» TO DO
Pick out all lines in the listing holding the string "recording" and copy them.

» DATA UNDER STUDY

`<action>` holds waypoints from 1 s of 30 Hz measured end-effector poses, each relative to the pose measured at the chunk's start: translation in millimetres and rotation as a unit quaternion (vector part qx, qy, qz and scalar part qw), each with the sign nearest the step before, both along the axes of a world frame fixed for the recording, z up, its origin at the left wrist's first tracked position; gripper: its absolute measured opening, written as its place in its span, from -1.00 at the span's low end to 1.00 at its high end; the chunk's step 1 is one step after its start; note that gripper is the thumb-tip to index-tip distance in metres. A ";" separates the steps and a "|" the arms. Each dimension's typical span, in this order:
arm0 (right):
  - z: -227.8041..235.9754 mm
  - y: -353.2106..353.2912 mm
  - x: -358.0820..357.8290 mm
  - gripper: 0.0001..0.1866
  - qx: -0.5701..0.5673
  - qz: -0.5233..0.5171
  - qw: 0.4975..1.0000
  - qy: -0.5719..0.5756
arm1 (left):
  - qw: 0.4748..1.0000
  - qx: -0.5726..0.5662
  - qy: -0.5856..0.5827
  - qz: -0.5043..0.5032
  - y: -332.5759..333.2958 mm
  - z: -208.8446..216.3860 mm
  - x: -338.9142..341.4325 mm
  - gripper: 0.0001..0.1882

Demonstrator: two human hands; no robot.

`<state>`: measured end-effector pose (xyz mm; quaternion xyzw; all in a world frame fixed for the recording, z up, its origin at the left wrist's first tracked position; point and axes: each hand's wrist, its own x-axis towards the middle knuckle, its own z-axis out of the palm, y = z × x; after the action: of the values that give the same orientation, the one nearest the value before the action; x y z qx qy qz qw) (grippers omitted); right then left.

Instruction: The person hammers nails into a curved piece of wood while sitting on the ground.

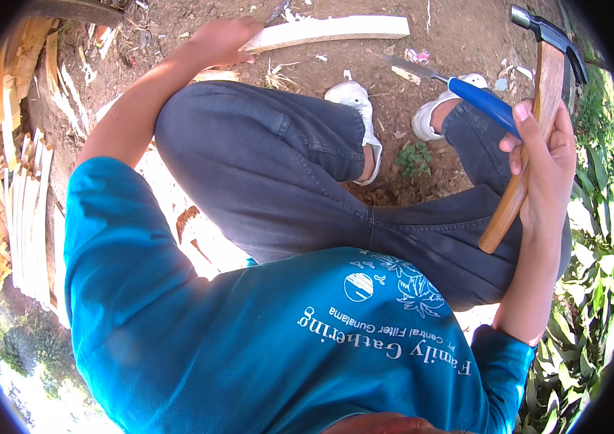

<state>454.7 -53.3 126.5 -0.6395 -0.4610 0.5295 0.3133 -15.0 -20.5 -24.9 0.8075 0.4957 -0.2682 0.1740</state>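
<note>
Blue-handled tool (pixel 484 103) and hammer (pixel 550 76) fill right fingers (pixel 530 129); left fingers (pixel 245 27) touch pale wood (pixel 336 30), grip unclear

Brown ground (pixel 466 32) is littered with pale chips (pixel 405 74). Across its far part a pale plank (pixel 343 29) is laid from left to right. Just below, a tuft of fibres (pixel 278 77) is seen; farther right, a pink scrap (pixel 417 55). Two white shoes (pixel 354 95) are planted near a small green plant (pixel 414 158). Splinters (pixel 72 94) are scattered at left.
</note>
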 end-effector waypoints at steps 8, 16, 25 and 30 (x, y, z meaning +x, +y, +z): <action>6.1 -2.4 -11.6 -0.64 -0.019 0.008 0.999 0.032 | 0.974 0.114 -0.193 0.034 35.7 70.9 43.8 -0.71; 4.2 -0.1 -22.6 -0.58 0.002 0.021 0.997 0.068 | 0.852 0.282 -0.439 -0.040 1.9 115.7 151.0 -0.55; 6.2 22.3 -70.4 -0.65 0.005 0.017 0.984 0.177 | 0.735 0.093 -0.665 0.094 1.2 78.9 228.4 -0.52; -2.2 20.7 -48.7 -0.50 0.029 0.003 0.993 0.114 | 0.700 0.100 -0.630 0.320 51.6 72.8 168.9 -0.82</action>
<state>406.0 -32.6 124.3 -0.5645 -0.4392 0.5862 0.3805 153.9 31.2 47.9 0.5930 0.5230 0.4265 0.4392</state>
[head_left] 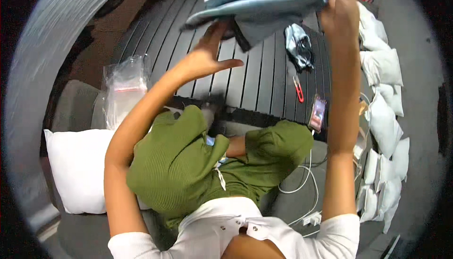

» ANSWER BELOW
`<action>` holds waypoints from 1 s of 30 Hz measured end-effector poses, each relative to the pose measured at the chunk's start: translation in millimetres and rotation as a unit quaternion (vector part qx, qy, qz and scalar part qw), each with the sign nearest the step before, both along the axes of a world frame fixed for the recording, z up, its origin at the left wrist's first tracked position; gripper: its absolute measured opening, written as its place in its span, from -1.00 at the span's low end to 1.00 at its high end; the chunk's step 1 is one step after its start; note that gripper is the thumb-tip to index-tip distance in metres. A ";" separates the steps and a "|" the arms. Each dimension's typical span, in this order:
`<state>`: measured end-effector pose (xyz mm; quaternion xyzw; all in a world frame fixed for the recording, z up, its origin at the left wrist's first tracked position; point and axes: each hand's wrist, its own x-axis towards the middle knuckle, its own z-axis out of the palm, y = z × x; after the action: of the values that give the same orientation, the one nearest the value before the action; x y z qx qy qz qw) (grippers omitted); right then left.

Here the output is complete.